Taking the curl of the four potential gives

\begin{equation}\label{eqn:phasorDualMaxwellsGA:780}
\begin{aligned}
\grad \wedge F
&=
\lr{ \gamma^a \partial_a + \gamma_0 j k } \wedge \lr{ \gamma_0 \phi_m/c +
\gamma_b F^b } \\
&=
– \sigma_a \partial_a \phi_m/c + \gamma^a \wedge \gamma_b \partial_a F^b – j k
\sigma_b F^b \\
&=
– \sigma_a \partial_a \phi_m/c + \sigma_a \wedge \sigma_b \partial_a F^b – j k
\sigma_b F^b \\
&= \inv{c} \lr{ – \spacegrad \phi_m – j \omega \BF + c \spacegrad \wedge \BF }
\\
&= \epsilon_0 \lr{ c \BB – \BE I } \\
&= – \epsilon_0 \lr{ \BE + c \BB I } I.
\end{aligned}
\end{equation}

Substituting all of these into Maxwell’s \ref{eqn:phasorDualMaxwellsGA:300} gives

\begin{equation}\label{eqn:phasorDualMaxwellsGA:800}
-\frac{\gamma_0}{\epsilon_0}\grad G = \gamma_0 M,
\end{equation}

which recovers \ref{eqn:phasorDualMaxwellsGA:700} as desired.

Helmholtz equation directly from the GA form.

It is easier to find \ref{eqn:phasorDualMaxwellsGA:550} from the GA form of Maxwell’s \ref{eqn:phasorDualMaxwellsGA:700} than the traditional curl and divergence equations.
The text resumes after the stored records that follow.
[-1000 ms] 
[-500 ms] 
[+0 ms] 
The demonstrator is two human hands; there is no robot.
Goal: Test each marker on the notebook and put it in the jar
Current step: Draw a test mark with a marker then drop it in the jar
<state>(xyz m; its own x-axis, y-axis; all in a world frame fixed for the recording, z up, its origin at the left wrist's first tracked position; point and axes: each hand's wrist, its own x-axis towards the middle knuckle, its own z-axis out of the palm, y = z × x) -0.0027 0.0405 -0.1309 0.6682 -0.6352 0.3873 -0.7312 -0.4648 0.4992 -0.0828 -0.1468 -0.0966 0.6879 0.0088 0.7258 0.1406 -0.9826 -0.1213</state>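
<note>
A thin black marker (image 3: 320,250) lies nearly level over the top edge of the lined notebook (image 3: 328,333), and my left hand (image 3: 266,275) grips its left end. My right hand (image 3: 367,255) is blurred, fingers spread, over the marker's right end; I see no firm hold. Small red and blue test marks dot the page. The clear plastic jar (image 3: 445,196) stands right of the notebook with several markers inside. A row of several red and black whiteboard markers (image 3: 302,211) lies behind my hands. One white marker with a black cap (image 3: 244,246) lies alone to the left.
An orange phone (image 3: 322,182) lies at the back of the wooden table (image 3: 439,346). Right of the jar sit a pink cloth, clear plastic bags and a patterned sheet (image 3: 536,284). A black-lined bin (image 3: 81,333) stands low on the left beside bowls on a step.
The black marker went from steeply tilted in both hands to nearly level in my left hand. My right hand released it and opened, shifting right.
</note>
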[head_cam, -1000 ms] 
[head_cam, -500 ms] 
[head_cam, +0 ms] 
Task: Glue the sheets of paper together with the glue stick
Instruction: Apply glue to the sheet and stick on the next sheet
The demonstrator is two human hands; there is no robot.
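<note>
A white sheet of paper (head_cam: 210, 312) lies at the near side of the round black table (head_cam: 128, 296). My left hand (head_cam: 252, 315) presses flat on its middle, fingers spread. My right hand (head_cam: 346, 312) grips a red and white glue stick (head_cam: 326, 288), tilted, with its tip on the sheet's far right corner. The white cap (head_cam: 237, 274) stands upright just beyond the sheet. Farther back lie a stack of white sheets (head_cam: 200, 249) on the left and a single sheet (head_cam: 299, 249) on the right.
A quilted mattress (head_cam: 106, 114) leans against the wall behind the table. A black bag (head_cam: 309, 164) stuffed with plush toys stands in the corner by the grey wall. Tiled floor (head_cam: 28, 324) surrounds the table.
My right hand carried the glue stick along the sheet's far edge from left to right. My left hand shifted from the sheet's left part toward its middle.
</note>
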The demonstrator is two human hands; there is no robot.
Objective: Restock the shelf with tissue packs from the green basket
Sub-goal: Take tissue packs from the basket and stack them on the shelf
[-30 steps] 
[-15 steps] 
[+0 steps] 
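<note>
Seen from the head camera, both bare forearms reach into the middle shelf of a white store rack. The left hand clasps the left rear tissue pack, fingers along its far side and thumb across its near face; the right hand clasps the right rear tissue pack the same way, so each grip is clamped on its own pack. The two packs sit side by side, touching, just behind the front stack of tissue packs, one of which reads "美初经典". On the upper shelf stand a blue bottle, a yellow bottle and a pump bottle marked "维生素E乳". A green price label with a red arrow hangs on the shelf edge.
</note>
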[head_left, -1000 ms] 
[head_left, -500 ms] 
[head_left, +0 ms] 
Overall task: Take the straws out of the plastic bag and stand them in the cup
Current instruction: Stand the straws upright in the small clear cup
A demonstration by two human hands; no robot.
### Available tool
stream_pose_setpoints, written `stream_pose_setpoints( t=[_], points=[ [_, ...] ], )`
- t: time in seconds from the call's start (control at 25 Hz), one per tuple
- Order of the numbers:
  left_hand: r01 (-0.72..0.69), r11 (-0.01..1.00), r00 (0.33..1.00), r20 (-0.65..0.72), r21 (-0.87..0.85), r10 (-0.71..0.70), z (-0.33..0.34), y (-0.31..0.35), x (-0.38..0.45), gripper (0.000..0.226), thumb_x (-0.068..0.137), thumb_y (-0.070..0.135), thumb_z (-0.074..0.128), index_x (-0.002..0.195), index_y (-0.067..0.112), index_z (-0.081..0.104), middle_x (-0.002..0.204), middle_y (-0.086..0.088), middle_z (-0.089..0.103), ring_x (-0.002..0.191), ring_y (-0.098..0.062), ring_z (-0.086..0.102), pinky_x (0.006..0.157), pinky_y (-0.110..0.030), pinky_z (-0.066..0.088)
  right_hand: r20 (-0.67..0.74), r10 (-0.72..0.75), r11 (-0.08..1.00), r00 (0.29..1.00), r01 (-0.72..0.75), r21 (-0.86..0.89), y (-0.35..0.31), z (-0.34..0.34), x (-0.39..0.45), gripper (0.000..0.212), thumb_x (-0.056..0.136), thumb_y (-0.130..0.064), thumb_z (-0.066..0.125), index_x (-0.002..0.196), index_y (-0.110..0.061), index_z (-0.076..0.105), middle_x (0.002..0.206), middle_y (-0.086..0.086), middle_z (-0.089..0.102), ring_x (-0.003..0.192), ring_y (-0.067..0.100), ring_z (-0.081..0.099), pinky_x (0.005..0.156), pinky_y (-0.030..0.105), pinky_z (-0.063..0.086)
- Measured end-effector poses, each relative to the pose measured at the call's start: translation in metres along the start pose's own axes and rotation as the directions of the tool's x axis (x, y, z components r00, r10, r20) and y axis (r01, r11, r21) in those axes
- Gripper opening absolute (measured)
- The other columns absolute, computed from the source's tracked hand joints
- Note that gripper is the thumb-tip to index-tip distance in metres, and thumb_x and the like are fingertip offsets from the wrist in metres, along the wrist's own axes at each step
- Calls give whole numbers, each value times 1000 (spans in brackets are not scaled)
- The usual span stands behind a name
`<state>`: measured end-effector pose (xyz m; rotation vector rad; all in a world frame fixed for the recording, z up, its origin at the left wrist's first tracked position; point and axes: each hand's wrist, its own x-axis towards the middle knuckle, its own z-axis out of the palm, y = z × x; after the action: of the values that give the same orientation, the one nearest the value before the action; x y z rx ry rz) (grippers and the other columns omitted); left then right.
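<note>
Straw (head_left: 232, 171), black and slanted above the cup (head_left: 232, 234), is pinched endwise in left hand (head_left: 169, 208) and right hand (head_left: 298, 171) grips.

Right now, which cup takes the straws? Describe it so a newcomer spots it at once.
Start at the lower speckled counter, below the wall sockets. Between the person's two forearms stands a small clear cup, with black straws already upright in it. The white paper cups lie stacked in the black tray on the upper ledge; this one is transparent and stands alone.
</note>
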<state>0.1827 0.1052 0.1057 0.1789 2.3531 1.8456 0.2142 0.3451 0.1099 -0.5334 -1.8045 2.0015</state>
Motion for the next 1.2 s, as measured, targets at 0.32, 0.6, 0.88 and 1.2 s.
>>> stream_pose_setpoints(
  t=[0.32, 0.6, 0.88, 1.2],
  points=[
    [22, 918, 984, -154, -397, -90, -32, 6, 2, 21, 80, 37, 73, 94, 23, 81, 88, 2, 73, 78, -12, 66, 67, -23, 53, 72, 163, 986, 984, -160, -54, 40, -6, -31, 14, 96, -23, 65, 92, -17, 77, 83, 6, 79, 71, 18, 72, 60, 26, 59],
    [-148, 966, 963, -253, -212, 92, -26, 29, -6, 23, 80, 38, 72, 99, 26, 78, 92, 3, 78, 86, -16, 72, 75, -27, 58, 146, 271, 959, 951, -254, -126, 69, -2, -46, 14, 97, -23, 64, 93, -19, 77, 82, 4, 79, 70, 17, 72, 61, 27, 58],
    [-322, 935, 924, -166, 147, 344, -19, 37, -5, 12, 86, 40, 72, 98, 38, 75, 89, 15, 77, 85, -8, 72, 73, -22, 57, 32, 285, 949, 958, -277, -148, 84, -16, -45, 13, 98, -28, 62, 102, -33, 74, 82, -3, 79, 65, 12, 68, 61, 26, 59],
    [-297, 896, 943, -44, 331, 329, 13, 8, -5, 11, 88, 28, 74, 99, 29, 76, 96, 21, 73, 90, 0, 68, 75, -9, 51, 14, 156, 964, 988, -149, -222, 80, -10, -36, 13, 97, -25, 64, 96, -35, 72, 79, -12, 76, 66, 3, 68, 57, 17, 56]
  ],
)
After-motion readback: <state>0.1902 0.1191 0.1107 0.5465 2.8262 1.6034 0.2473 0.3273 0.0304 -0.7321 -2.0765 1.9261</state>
Note that

\begin{equation}\label{eqn:phasorDualMaxwellsGA:820}
\begin{aligned}
\grad G
&=
\grad \lr{ \grad \wedge F } \\
&=
\grad \cdot \lr{ \grad \wedge F } \\
+
\grad \wedge \lr{ \grad \wedge F } \\
&=
\grad^2 F – \grad \lr{ \grad \cdot F },
\end{aligned}
\end{equation}

however, the Lorentz gauge condition \( \partial_\mu F^\mu = \grad \cdot F = 0 \) kills the latter term above. This leaves

\begin{equation}\label{eqn:phasorDualMaxwellsGA:840}
\begin{aligned}
\grad G
&=
\grad^2 F \\
&=
\gamma_0 \lr{ \spacegrad + j k }
\gamma_0 \lr{ \spacegrad + j k } F \\
&=
\gamma_0^2 \lr{ -\spacegrad + j k }
\lr{ \spacegrad + j k } F \\
&=
-\lr{ \spacegrad^2 + k^2 } F = -\epsilon_0 M.
\end{aligned}
\end{equation}

The timelike component of this gives

\begin{equation}\label{eqn:phasorDualMaxwellsGA:860}
\lr{ \spacegrad^2 + k^2 } \phi_m = -\epsilon_0 c \rho_m,
\end{equation}

and the spacelike components give

\begin{equation}\label{eqn:phasorDualMaxwellsGA:880}
\lr{ \spacegrad^2 + k^2 } \BF = -\epsilon_0 \BM,
\end{equation}

recovering \ref{eqn:phasorDualMaxwellsGA:550} as desired.

References

[1] Constantine A Balanis. Antenna theory: analysis and design. John Wiley \& Sons, 3rd edition, 2005.

[2] C. Doran and A.N. Lasenby. Geometric algebra for physicists. Cambridge University Press New York, Cambridge, UK, 1st edition, 2003.

[3] D. Hestenes. New Foundations for Classical Mechanics. Kluwer Academic Publishers, 1999.